Cochinita Pibil (Yucatan, Merida. Mexico) Recipe - Cooking Index
2 lbs | 908g / 32oz | Pork - (variety of pieces) |
5 | Garlic cloves | |
1 | Orange - (acid) | |
1 cup | 237ml | Vinegar |
1 3/4 oz | 49g | "condimento de achiote"* |
Side dish 1:"xnipec" | ||
1 | Onion (medium) | |
4 | Tomatoes - (red) (medium) | |
1 | Chile habanero - optional | |
1/2 cup | 8g / 0.3oz | Cilantro chopped - optional |
1 | Garlic clove | |
1 teaspoon | 5ml | Oregano |
Side Dish 2 | ||
3 | Red onions - (or white) (medium) | |
1 cup | 237ml | Vinegar |
Salt and peper |
Mix the garlic, salt, and achiote condimento. Add orange juice and vinegar. Use this mixture to cover the pork Cook in oven cover at 400until done. Add water if needed.

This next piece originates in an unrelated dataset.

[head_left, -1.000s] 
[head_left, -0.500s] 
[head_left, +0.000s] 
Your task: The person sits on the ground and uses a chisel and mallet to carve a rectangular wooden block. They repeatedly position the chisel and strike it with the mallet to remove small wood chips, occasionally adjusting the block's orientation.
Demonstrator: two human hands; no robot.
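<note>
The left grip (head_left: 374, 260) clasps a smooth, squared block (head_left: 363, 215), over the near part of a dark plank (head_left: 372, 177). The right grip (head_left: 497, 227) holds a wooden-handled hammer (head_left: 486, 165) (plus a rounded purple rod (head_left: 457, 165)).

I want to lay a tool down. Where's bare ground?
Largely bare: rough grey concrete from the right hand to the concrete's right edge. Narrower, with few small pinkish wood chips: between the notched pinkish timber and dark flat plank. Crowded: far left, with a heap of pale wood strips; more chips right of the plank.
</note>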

Side Dish 1 Xnipec: Cut the tomatoes into cubes, chop onions, and mix with cilantro, chile habanero and garlic. Serve as a side dish.
Side Dish 2: Chop the onion and mix with vinegar, pepper and salt. Prepare tacos and top with onion/vinegar mixture. *The "Achiote condimento" do not have substitution, you can find it in Mexican stores, is one of the most popular Mexican condiment.